**Exercise instructions**
Scan the lines below; pull out those with "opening".

**Dataset records**
※ ※ ※

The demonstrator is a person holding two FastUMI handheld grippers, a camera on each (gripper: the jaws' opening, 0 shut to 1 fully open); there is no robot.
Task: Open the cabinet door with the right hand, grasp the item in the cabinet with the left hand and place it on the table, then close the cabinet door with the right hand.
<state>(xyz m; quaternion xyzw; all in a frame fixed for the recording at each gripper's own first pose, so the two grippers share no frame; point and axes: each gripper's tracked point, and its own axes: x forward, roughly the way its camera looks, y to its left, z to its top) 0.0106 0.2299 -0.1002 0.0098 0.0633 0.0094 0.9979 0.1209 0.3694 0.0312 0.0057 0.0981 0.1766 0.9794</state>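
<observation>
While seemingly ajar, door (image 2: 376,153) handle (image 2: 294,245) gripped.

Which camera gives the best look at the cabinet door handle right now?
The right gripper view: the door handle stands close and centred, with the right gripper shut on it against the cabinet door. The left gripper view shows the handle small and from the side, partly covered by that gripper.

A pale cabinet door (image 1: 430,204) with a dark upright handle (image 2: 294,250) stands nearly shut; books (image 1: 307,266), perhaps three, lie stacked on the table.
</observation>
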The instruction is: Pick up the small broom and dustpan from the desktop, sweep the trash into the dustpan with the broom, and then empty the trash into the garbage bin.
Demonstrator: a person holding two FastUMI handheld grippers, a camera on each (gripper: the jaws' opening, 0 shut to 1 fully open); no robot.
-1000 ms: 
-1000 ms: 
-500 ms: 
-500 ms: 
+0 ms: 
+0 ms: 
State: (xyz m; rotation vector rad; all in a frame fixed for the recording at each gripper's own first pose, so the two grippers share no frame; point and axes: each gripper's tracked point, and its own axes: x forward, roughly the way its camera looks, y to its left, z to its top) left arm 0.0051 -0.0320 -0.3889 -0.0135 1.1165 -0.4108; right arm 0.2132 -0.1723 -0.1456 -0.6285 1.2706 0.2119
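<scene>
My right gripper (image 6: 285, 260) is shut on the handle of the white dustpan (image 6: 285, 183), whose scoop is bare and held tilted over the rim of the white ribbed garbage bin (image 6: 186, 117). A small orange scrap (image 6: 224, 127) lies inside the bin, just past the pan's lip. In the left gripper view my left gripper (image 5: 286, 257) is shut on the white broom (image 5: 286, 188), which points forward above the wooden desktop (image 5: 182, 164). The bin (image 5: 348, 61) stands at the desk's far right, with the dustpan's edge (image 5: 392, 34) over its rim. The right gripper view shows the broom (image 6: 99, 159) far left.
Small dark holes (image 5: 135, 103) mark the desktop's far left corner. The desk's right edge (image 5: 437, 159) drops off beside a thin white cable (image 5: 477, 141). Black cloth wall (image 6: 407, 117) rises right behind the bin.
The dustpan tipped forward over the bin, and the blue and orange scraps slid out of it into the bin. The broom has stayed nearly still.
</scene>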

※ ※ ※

**Task response**
The demonstrator is a person holding two FastUMI handheld grippers, a camera on each (gripper: the jaws' opening, 0 shut to 1 fully open); there is no robot.
Demonstrator: a person holding two FastUMI handheld grippers, a camera on each (gripper: the jaws' opening, 0 shut to 1 fully open); no robot.

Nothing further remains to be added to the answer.